= Windows Advanced Rasterization Platform =

Component of DirectX graphics runtime

Windows Advanced Rasterization Platform (WARP) is a software rasterizer and a component of the DirectX graphics runtime in Windows 7 and later. It is available for Windows Vista and Windows Server 2008 through the Platform Update for Windows Vista.

WARP can be used when no compatible hardware is available, in kernel mode applications or in a headless environment, or for remote rendering of Direct2D/DirectWrite for Remote Desktop Connection clients.

WARP is a fully featured Direct3D 10.1 renderer device with performance on par with low-end graphics cards, such as Intel GMA 3000, when running on multi-core CPUs. To achieve this level of rendering performance, WARP employs advanced techniques such as just-in-time compilation to x86 machine code and support for advanced vector extensions such as SSE2 and SSE4.1. Since Windows 7 SP1, the WARP supports AVX.

WARP supports the Direct3D 11 runtime and is compatible with feature levels 10_1, 10_0, 9_3, 9_2, and 9_1. Under the Direct3D 11.1 runtime, WARP also supports feature levels 11_0 and 11_1.

In Windows 8, WARP provides functionality for the Microsoft Basic Render Driver, which replaces the kernel-mode VGA driver.
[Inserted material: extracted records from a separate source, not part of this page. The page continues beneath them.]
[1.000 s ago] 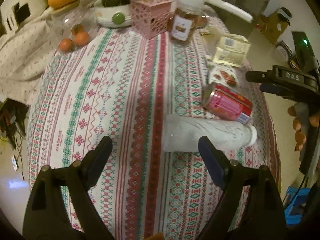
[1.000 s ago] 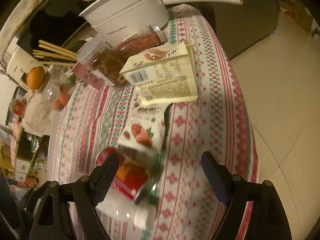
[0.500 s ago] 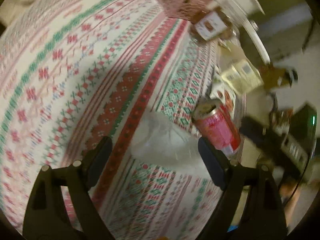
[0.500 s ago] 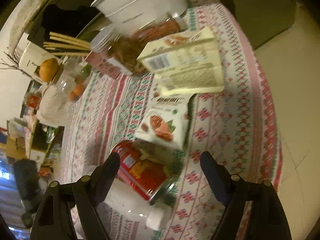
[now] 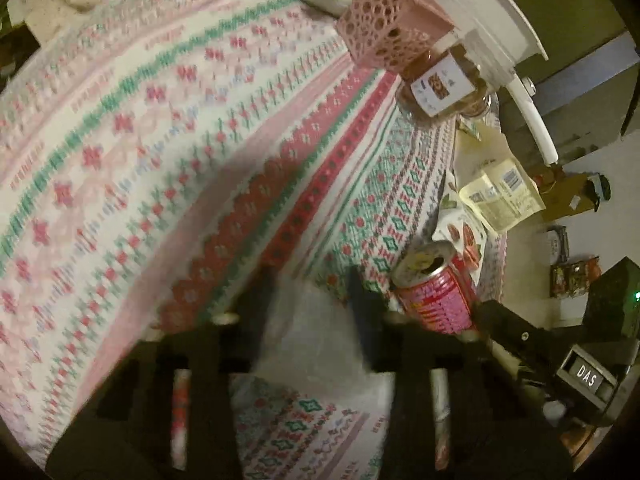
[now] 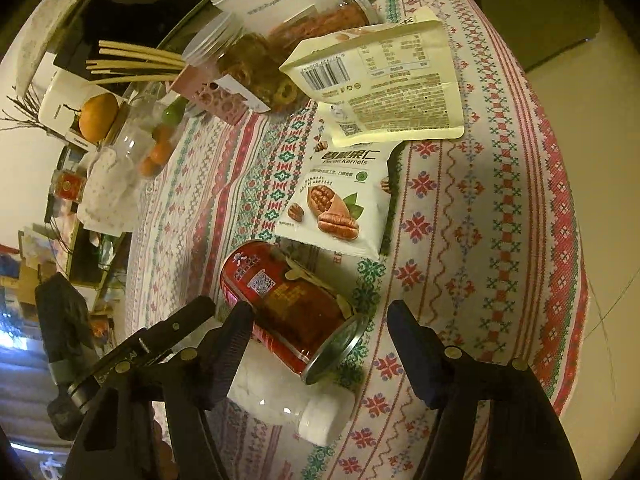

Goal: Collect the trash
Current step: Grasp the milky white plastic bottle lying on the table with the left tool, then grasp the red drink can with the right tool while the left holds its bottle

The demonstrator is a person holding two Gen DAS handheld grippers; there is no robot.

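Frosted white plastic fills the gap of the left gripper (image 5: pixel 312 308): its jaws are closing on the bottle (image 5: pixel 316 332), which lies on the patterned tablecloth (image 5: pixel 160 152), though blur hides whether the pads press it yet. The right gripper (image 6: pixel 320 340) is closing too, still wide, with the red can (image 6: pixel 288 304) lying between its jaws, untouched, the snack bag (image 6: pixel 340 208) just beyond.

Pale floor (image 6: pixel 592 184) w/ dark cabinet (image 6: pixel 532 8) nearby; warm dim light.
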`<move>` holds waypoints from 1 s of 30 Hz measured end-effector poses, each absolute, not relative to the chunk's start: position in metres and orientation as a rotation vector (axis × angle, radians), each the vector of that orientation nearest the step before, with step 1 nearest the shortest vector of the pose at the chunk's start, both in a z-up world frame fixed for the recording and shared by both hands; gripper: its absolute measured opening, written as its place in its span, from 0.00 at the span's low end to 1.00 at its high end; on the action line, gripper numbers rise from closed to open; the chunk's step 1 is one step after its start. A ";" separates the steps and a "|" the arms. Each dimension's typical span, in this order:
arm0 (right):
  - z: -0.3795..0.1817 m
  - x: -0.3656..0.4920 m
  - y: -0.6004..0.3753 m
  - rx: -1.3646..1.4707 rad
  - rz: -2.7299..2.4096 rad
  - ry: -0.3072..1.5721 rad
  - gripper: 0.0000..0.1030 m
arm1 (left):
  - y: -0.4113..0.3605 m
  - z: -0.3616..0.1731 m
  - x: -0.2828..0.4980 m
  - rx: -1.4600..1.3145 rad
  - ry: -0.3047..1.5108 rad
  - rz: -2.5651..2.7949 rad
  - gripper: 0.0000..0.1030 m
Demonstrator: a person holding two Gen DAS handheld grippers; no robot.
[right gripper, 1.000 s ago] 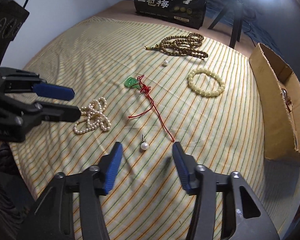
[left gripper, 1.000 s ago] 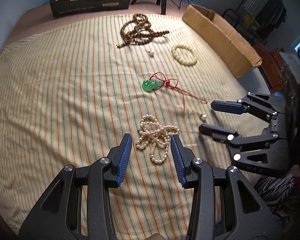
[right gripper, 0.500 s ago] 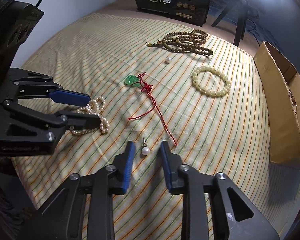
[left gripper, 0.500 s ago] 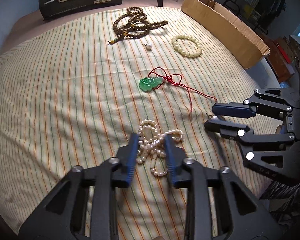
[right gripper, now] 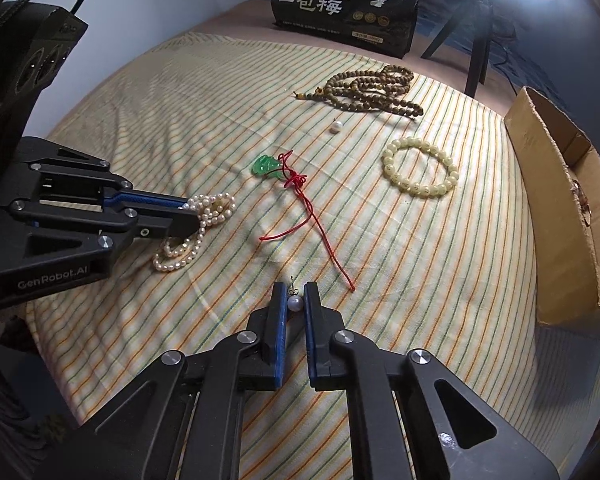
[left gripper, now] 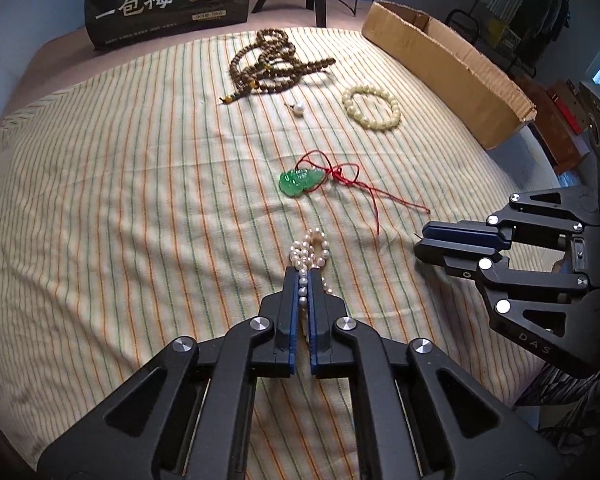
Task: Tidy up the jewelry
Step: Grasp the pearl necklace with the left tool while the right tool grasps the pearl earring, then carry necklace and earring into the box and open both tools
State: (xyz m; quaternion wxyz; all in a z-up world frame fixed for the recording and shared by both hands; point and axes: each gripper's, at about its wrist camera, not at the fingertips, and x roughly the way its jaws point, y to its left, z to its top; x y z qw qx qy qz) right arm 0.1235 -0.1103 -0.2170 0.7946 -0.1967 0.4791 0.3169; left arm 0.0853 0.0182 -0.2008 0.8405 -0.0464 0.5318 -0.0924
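Surface: bed covered by striped cloth [left gripper: 120, 200]; cardboard box [left gripper: 452, 68] along its far right edge, the likely place for the sorted pieces.

Loose on the cloth, far to near: brown bead string [left gripper: 272, 66], cream bracelet [left gripper: 372, 108], green pendant [left gripper: 300, 182] on a red cord [right gripper: 312, 216], small pearl [left gripper: 299, 109].

Left hand-held gripper [left gripper: 303, 276]: jaws closed on the pearl necklace [right gripper: 204, 216]. A strand is pinched between the pads; the loops trail on the cloth ahead of and under the tips.

Right hand-held gripper [right gripper: 295, 292]: jaws drawn in around the pearl earring [right gripper: 294, 303], which sits between the pads near the bed's front edge. Contact on both sides cannot be confirmed.

Judgement for the lift:
- Necklace: raise straight and slowly so dangling loops clear the cloth and do not snag the red cord nearby.
- Earring: round and small, likely to squirt out; confirm the pinch before rising and keep the pads level.
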 end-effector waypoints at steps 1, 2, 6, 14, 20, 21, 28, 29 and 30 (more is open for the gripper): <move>-0.216 0.123 -0.111 -0.424 0.679 1.026 0.07 | 0.019 -0.199 0.085 -0.104 1.120 -0.194 0.01; -0.214 0.123 -0.112 -0.421 0.677 1.021 0.07 | 0.020 -0.198 0.084 -0.109 1.115 -0.193 0.01; -0.206 0.122 -0.116 -0.405 0.672 1.004 0.07 | 0.027 -0.187 0.084 -0.136 1.088 -0.178 0.01; -0.178 0.121 -0.124 -0.353 0.665 0.952 0.07 | 0.034 -0.147 0.084 -0.189 0.995 -0.176 0.01; -0.150 0.125 -0.135 -0.302 0.652 0.905 0.07 | 0.033 -0.111 0.089 -0.215 0.910 -0.191 0.01; -0.146 0.126 -0.138 -0.294 0.647 0.896 0.07 | 0.032 -0.103 0.090 -0.216 0.892 -0.192 0.01; -0.118 0.136 -0.162 -0.244 0.599 0.847 0.07 | 0.022 -0.071 0.102 -0.230 0.823 -0.223 0.01; -0.115 0.138 -0.166 -0.239 0.590 0.841 0.07 | 0.019 -0.067 0.105 -0.232 0.817 -0.227 0.01; -0.110 0.140 -0.171 -0.231 0.578 0.831 0.07 | 0.016 -0.064 0.108 -0.234 0.811 -0.231 0.01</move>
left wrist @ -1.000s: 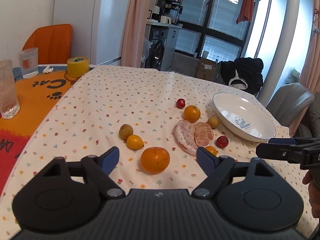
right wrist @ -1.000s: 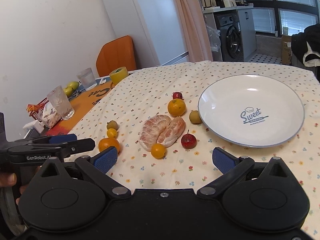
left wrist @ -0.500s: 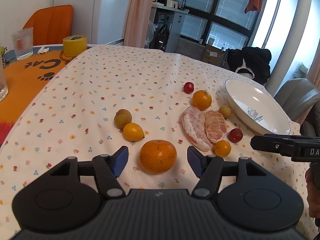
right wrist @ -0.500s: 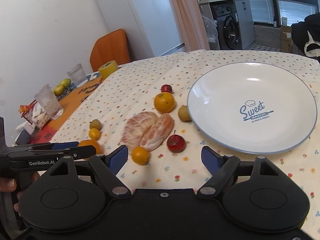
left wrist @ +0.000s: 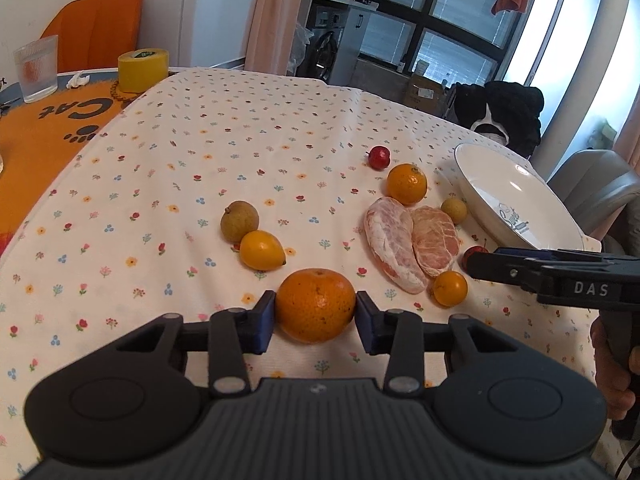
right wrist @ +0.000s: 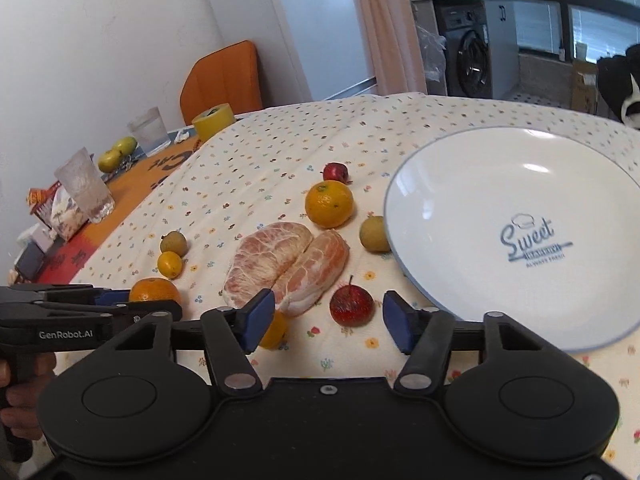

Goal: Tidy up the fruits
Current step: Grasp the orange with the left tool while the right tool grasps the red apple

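Left wrist view: the left gripper (left wrist: 315, 322) sits low over the floral-print tablecloth (left wrist: 168, 184), its blue pads (left wrist: 262, 322) pressed against both sides of a large round orange (left wrist: 315, 305), clamped on it. The orange rests on the cloth. Just beyond it lie a small yellow oval fruit (left wrist: 262, 250) and a brownish round fruit (left wrist: 239, 222), touching each other. To the right, two peeled pinkish pomelo segments (left wrist: 412, 246) lie side by side, with a small orange kumquat-like fruit (left wrist: 450, 288) at their near end and a second round orange (left wrist: 407, 183) at the far end. A small red crabapple-like fruit (left wrist: 379, 157) lies beyond that orange. A pale yellow-green round fruit (left wrist: 454, 210) sits just beside the rim of a white plate with a blue edge (left wrist: 472, 184).

Right wrist view: the right gripper (right wrist: 328, 320) has its jaws apart, nothing between the pads. A dark red stemmed fruit (right wrist: 352, 305) lies on the cloth just ahead of the gap, near the plate's rim. The plate carries blue "Sweet" lettering and holds no fruit. The left gripper shows at the left edge, closed on the large orange. On the far orange mat (right wrist: 160, 166) stand two clear ribbed glasses (right wrist: 86, 192) and a yellow tape roll (right wrist: 214, 120).
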Tool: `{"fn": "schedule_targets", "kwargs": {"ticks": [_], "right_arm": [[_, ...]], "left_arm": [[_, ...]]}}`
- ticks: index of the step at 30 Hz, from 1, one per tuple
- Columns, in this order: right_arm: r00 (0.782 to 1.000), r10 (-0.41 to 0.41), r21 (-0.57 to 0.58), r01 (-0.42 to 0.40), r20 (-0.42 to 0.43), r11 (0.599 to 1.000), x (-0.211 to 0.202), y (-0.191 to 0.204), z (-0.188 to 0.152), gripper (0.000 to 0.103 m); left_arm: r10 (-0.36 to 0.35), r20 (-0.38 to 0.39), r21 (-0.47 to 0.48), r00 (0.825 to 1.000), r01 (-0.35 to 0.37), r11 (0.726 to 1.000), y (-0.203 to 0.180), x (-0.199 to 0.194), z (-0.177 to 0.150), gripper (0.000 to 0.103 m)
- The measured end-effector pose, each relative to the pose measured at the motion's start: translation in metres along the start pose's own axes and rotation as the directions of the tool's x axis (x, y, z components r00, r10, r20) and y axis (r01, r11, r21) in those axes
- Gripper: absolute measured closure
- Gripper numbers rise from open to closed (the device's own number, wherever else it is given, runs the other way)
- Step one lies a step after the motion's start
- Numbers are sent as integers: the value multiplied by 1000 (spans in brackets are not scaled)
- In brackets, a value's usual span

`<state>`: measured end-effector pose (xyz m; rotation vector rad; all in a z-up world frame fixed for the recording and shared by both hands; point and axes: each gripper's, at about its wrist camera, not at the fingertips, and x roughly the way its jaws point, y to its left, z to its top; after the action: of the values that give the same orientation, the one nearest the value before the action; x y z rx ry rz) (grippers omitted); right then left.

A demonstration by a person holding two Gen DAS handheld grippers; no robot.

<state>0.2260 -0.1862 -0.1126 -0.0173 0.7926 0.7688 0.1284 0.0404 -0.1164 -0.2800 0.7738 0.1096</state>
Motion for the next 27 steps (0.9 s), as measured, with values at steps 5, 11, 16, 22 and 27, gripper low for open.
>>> {"fn": "schedule_targets", "kwargs": {"ticks": [5,11,16,22,27], "right_arm": [[1000,-9,-4,9,-13,1000,4,2,0,55],[999,-22,-4,22,-25,1000,9,1,-2,79],[1000,3,-20,-2,7,1000,-1,6,1,80],[999,3,-32,-1,33,999,-14,7,4,80],[998,-8,-14,8,58,1000,-29,-3,4,80]], "left_arm": [[1,24,3,1000,-1,1000,0,-4,3,63],[-2,35,-13,999,2,1000,2,-8,3,63],[-14,54,-25,998,15,1000,4,-13,5,63],[-27,80,-12,996,28,1000,-4,-17,12,63],[-49,95,16,994,48,999,-18,-16,20,63]]}}
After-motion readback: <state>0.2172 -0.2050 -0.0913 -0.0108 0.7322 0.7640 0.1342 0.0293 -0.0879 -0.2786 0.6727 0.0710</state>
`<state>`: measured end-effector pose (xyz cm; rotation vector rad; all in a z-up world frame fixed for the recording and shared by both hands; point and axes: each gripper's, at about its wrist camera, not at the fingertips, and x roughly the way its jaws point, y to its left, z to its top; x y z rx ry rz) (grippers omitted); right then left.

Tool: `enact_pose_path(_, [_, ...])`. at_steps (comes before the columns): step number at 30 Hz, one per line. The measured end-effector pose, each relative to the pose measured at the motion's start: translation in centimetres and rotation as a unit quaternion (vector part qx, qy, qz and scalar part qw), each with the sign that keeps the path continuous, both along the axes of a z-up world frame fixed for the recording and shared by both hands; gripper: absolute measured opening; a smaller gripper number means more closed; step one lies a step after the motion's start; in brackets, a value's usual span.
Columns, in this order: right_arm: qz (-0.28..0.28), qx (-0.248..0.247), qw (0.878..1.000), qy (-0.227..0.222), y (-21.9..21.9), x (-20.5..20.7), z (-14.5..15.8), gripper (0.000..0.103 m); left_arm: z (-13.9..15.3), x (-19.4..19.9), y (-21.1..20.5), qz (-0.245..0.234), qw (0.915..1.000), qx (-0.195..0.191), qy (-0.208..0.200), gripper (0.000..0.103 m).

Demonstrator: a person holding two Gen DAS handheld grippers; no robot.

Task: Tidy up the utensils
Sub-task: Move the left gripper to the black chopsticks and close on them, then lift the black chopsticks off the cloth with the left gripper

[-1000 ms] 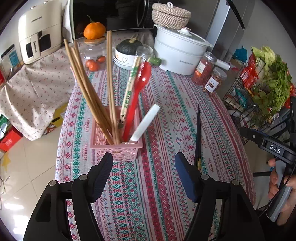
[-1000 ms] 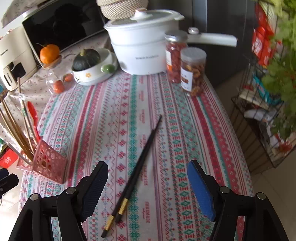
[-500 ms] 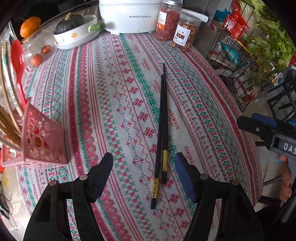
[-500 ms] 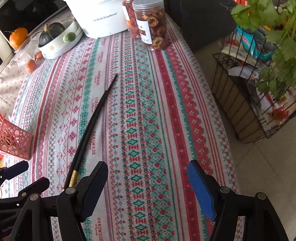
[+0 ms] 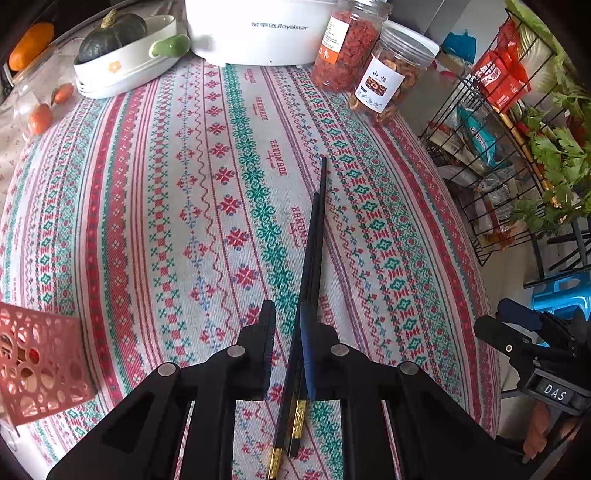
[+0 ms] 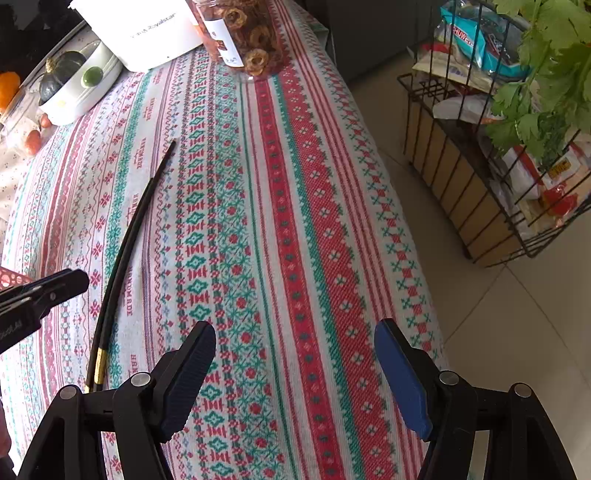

In Windows 8.1, WARP has been updated to support feature level 11_1 and tiled resources.

In Windows 10, WARP was updated to support Direct3D 12 at feature level 12_1. Under Direct3D 12, WARP also replaces the Reference rasterizer.

In Windows 11, WARP was updated to support feature level 12_2 (DirectX 12 Ultimate) with variable rate shading, sampler feedback, mesh shaders, and DirectX Raytracing. Microsoft releases recent versions of d3d10warp.dll as a downloadable NuGet package, which can be side-loaded by applications and can work with the redistributable Direct3D 12 runtime (Agility SDK).